Note: This bug is displayed in read-only format because
the product is no longer active in Red Hat Bugzilla.
RHEL Engineering is moving the tracking of its product development work on RHEL 6 through RHEL 9 to Red Hat Jira (issues.redhat.com). If you're a Red Hat customer, please continue to file support cases via the Red Hat customer portal. If you're not, please head to the "RHEL project" in Red Hat Jira and file new tickets here. Individual Bugzilla bugs in the statuses "NEW", "ASSIGNED", and "POST" are being migrated throughout September 2023. Bugs of Red Hat partners with an assigned Engineering Partner Manager (EPM) are migrated in late September as per pre-agreed dates. Bugs against components "kernel", "kernel-rt", and "kpatch" are only migrated if still in "NEW" or "ASSIGNED". If you cannot log in to RH Jira, please consult article #7032570. That failing, please send an e-mail to the RH Jira admins at rh-issues@redhat.com to troubleshoot your issue as a user management inquiry. The email creates a ServiceNow ticket with Red Hat. Individual Bugzilla bugs that are migrated will be moved to status "CLOSED", resolution "MIGRATED", and set with "MigratedToJIRA" in "Keywords". The link to the successor Jira issue will be found under "Links", have a little "two-footprint" icon next to it, and direct you to the "RHEL project" in Red Hat Jira (issue links are of type "https://issues.redhat.com/browse/RHEL-XXXX", where "X" is a digit). This same link will be available in a blue banner at the top of the page informing you that that bug has been migrated.
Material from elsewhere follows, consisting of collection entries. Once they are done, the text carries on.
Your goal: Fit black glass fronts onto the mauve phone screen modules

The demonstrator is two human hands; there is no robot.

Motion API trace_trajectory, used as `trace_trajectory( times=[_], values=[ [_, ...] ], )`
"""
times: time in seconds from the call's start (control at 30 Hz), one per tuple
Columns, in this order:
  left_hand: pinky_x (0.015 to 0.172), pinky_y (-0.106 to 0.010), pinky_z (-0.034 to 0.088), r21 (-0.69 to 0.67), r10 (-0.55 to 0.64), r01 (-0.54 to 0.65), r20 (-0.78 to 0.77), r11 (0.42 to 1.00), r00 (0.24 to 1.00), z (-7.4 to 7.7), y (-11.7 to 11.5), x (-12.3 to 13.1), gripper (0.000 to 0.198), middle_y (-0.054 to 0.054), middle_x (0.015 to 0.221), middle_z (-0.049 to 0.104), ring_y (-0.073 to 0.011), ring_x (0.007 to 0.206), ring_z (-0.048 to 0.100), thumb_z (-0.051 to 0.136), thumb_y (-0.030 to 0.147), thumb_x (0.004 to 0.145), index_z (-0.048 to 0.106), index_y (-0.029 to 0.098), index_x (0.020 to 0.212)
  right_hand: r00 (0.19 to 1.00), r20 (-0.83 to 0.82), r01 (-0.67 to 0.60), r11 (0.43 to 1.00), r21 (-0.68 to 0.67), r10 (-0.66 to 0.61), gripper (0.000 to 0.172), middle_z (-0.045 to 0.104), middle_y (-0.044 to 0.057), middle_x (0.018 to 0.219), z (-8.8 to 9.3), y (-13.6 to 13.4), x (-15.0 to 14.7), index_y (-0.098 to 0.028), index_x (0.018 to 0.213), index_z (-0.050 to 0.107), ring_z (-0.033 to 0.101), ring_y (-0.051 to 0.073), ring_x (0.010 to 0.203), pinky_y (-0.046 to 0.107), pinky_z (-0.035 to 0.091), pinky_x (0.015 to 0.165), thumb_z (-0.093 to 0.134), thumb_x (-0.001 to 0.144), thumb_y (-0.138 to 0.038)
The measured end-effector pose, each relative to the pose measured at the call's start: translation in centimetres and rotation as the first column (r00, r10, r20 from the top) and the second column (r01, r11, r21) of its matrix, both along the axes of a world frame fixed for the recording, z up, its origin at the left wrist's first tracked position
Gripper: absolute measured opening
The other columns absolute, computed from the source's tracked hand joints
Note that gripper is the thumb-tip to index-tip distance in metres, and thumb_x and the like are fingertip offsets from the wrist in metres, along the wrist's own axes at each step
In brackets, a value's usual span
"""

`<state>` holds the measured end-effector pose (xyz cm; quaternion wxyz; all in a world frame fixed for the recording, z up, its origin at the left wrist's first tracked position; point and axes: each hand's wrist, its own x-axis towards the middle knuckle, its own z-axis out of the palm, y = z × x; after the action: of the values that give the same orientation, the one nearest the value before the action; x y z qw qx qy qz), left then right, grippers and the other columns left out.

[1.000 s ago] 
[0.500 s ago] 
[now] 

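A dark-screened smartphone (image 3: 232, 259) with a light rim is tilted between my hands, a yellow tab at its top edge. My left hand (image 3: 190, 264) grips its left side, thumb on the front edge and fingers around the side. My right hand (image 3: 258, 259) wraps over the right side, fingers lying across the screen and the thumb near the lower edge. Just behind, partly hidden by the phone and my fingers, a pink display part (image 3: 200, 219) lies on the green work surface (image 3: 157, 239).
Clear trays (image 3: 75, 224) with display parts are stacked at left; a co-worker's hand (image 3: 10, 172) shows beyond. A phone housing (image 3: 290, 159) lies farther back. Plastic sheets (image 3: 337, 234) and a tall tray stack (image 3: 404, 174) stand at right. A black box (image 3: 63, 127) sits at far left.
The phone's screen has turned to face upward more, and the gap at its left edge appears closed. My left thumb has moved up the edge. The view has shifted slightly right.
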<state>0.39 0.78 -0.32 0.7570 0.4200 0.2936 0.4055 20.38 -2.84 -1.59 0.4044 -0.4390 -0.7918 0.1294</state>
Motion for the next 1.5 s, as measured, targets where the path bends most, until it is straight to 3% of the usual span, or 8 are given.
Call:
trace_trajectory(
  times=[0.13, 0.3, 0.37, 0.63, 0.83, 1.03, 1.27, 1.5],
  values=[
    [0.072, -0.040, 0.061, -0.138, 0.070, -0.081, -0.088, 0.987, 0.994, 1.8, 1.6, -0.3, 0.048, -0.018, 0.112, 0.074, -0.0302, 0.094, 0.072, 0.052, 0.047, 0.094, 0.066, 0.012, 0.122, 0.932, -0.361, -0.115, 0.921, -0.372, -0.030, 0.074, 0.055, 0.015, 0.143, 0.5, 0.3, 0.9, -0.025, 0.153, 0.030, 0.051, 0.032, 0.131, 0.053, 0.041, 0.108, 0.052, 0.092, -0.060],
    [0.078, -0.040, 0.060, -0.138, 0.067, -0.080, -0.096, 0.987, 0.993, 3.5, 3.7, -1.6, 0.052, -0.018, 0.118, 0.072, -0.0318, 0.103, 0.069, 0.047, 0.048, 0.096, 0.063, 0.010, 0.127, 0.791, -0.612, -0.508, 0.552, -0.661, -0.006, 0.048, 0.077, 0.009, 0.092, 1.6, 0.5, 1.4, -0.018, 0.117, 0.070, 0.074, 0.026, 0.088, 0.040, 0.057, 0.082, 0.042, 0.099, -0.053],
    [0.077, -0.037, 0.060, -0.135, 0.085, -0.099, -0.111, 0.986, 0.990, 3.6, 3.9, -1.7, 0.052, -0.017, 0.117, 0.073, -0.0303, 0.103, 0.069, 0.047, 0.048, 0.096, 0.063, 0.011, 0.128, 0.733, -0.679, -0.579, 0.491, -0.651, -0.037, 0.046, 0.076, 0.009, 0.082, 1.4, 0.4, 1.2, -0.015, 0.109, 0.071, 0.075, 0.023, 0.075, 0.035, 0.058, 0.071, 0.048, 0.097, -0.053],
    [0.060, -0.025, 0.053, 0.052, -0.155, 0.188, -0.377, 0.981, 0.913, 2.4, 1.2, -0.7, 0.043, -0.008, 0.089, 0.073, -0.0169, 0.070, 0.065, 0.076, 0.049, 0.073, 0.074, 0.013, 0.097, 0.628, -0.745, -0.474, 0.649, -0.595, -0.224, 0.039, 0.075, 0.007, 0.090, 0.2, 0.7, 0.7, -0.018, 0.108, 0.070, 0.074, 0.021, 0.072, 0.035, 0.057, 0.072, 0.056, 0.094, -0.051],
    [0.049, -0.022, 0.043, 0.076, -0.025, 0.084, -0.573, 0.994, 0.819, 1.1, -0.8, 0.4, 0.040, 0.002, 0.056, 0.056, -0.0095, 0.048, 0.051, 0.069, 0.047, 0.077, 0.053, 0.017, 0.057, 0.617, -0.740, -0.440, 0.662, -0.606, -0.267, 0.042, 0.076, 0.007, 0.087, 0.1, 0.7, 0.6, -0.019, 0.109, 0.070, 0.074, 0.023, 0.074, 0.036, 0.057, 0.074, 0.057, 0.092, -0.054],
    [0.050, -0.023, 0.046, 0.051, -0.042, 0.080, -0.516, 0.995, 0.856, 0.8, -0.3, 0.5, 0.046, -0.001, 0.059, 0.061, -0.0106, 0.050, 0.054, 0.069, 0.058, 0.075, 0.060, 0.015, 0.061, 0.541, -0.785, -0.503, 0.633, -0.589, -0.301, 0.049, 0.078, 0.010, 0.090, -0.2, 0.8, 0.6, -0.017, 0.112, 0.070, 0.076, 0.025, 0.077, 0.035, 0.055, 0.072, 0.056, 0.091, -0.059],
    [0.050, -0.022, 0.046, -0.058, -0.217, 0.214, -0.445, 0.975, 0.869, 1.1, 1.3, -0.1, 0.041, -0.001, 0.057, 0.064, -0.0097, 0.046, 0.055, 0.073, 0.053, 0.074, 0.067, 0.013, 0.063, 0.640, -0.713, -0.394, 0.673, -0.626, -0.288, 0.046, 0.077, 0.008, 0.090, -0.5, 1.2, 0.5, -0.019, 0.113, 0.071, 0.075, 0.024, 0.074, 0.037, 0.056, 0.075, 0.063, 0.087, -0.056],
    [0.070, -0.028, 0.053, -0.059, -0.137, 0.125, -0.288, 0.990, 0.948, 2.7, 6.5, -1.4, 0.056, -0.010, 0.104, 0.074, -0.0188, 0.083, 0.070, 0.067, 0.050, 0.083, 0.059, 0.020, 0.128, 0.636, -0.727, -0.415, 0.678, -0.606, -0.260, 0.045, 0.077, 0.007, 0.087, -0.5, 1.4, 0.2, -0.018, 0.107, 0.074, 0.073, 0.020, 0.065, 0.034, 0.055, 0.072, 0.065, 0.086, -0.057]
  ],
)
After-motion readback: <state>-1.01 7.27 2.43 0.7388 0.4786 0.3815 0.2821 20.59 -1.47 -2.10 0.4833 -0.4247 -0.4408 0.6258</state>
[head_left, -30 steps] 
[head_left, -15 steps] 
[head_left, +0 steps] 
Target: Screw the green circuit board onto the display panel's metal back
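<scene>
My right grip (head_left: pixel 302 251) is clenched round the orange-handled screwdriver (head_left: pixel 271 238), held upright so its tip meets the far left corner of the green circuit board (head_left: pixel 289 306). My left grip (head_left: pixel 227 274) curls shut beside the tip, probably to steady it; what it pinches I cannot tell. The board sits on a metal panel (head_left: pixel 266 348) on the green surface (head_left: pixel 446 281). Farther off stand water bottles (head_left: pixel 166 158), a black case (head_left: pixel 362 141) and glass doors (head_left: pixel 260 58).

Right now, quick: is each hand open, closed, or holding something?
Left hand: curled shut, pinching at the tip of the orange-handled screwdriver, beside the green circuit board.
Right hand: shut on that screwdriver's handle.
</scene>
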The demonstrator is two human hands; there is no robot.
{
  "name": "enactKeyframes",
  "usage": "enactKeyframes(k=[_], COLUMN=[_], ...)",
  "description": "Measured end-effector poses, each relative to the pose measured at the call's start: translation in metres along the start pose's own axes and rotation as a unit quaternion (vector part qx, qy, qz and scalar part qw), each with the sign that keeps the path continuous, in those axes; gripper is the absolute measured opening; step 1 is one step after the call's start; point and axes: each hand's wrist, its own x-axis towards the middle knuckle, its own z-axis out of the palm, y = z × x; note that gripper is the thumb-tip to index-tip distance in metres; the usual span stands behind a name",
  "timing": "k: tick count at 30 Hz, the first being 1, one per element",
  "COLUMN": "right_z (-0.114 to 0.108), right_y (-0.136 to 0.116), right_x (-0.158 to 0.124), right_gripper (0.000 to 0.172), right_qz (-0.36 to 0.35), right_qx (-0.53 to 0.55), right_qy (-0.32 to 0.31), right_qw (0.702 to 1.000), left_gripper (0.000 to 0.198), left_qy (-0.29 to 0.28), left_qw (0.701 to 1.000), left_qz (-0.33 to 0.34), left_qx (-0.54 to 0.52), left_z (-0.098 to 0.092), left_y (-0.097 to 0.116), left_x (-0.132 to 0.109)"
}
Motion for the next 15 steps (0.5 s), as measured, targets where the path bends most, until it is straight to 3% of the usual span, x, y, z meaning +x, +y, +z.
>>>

+++ This bug was initially created as a clone of Bug #1901688 +++
Description of problem:
When an LVM-activate resource manages a VG backed by an iSCSI-attached disk, it fails to stop during a graceful reboot or shutdown. This causes fencing by default.
Nov 24 17:47:25 fastvm-rhel-8-0-24 systemd[1]: Stopped Logout off all iSCSI sessions on shutdown.
Nov 24 17:47:25 fastvm-rhel-8-0-24 LVM-activate(lvm)[1989]: ERROR: Volume group "test_vg1" not found. Cannot process volume group test_vg1
Nov 24 17:47:25 fastvm-rhel-8-0-24 LVM-activate(lvm)[1989]: ERROR: test_vg1: failed to deactivate.
Nov 24 17:47:25 fastvm-rhel-8-0-24 pacemaker-execd[1875]: notice: lvm_stop_0[1989] error output [ ocf-exit-reason:test_vg1: failed to deactivate. ]
Nov 24 17:47:25 fastvm-rhel-8-0-24 pacemaker-controld[1878]: notice: Result of stop operation for lvm on node2: error
Two possible user-noticed effects come to mind, though I'm sure there are others in less common cases:
1. If the user intends to shut down the node, they will find that it rebooted.
2. This basically breaks shutdown-lock=true. When the node is fenced, the shutdown-lock is cleared, and resources get recovered on surviving nodes.
I propose that we ship an LVM-activate.conf file in /etc/systemd/system/resource-agents-deps.target.d/ that contains an `After=iscsi-shutdown.service` directive.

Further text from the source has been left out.